Population (2024-12-31)
- • Total: 1,881
- • Density: 76.2/km^{2} (197/sq mi)
- Time zone: UTC+01:00 (CET)
- • Summer (DST): UTC+02:00 (CEST)
- Postal codes: 96185
- Dialling codes: 09546
- Vehicle registration: BA
- Website: www.vg-burgebrach.de

= Schönbrunn im Steigerwald =

Schönbrunn im Steigerwald (/de/, lit. 'Schönbrunn in the Steigerwald'; officially: Schönbrunn i.Steigerwald) is a municipality in the Upper Franconian district of Bamberg and a member of the administrative community (Verwaltungsgemeinschaft) of Burgebrach

==Constituent communities==

Schönbrunn’s main and namesake centre is the biggest of its Ortsteile with a population of 1,012. The community furthermore has these outlying centres, each given here with its own population figure:
- Frenshof 174
- Fröschhof 9
- Grub 123
- Halbersdorf 95
- Niederndorf 69
- Oberneuses 68
- Steinsdorf 301
- Zettmannsdorf 166

as of: 31 December 2004

The community also has 5 traditional rural land units, known in German as Gemarkungen, named Grub, Halbersdorf, Schönbrunn im Steigerwald, Steinsdorf and Zettmannsdorf, the same names as 5 of the constituent communities (it is traditional for a Gemarkung to be named after a town or village lying nearby).

==History==
The Bamberg bishop Berthold von Leiningen (1257–1285) acquired the castle and the village of Schönbrunn in 1280. The Amt established here was bit by bit slowly incorporated into the Amt of Burgebrach between the early 16th and mid-18th century.
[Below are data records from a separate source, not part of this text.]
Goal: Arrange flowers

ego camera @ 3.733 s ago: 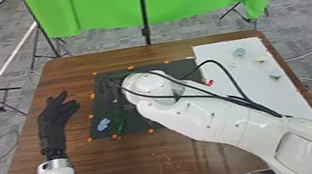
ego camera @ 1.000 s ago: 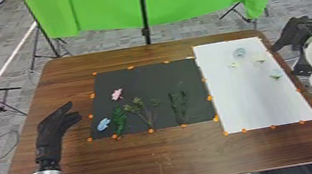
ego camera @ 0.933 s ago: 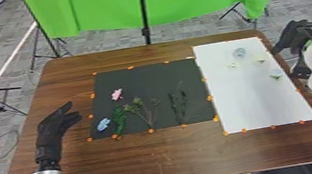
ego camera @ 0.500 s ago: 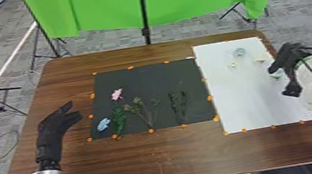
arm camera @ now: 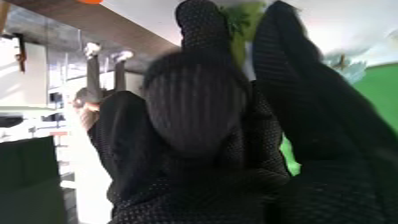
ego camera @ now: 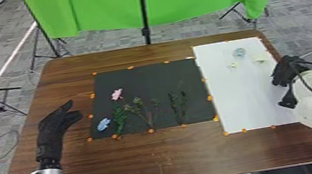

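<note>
Fingers relaxed and empty, the left hand (ego camera: 56, 128) is beside the black mat's (ego camera: 144, 78) blue flower (ego camera: 104, 124), green stems (ego camera: 120, 120) and pink flower (ego camera: 117, 94), the right hand (ego camera: 287, 73), fingers extended, its hold on greenery (arm camera: 238, 30) untellable, nearer than the white sheet's (ego camera: 259, 104) pale flowers (ego camera: 239, 52).
</note>
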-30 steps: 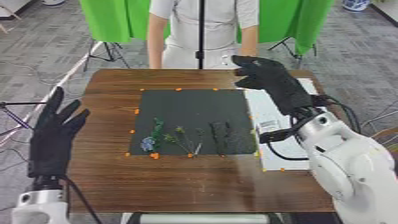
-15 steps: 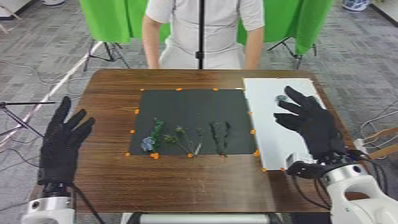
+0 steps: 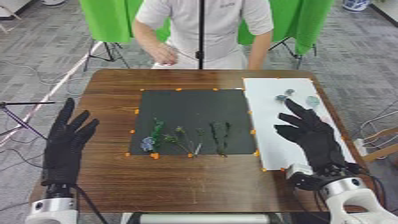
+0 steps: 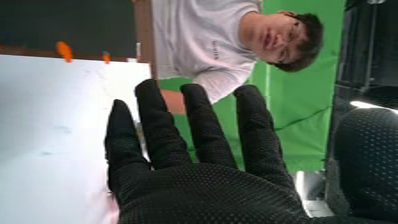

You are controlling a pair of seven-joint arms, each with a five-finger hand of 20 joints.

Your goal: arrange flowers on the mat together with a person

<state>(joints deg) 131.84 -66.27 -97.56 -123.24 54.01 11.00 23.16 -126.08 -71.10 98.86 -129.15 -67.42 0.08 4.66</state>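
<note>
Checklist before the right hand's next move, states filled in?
1. Right hand open, fingers straight: ok.
2. Right hand over the dark mat: not ok, it's over the white sheet.
3. Left hand off the mat: ok, at the table's left side.
4. Blue flower on the mat: ok, near the lower left corner.
5. Small grey-green pieces on the mat: not ok, on the sheet.
6. Right fingertips touching those pieces: cannot tell.
</note>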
As part of the territories of the Prince-Bishopric of Bamberg it passed with the Reichsdeputationshauptschluss of 1803 to Bavaria. In the course of administrative reform in Bavaria, today’s community came into being under the Gemeindeedikt (“Community Edict”) of 1818.

===Population development===
Within municipal limits, 1,793 inhabitants were counted in 1970, 1,732 in 1987 and 1,887 in 2000. On 30 June 2007, 1,932 inhabitants were counted. Over the next two and a half years, the population shrank slightly and on 31 December 2006 it was 1,902.

==Politics==
The mayor is Dirk Friesen (CSU).

===Community council===

The community council is made up of x members, listed here by party or voter community affiliation, and also with the number of seats that each holds:
- CSU: 5
- BBL (Bürgerblock): 4
- CWG (Christliche Wählergemeinschaft): 2

In 1999, municipal tax revenue, converted to euros, amounted to €621,000 of which business taxes (net) amounted to €98,000.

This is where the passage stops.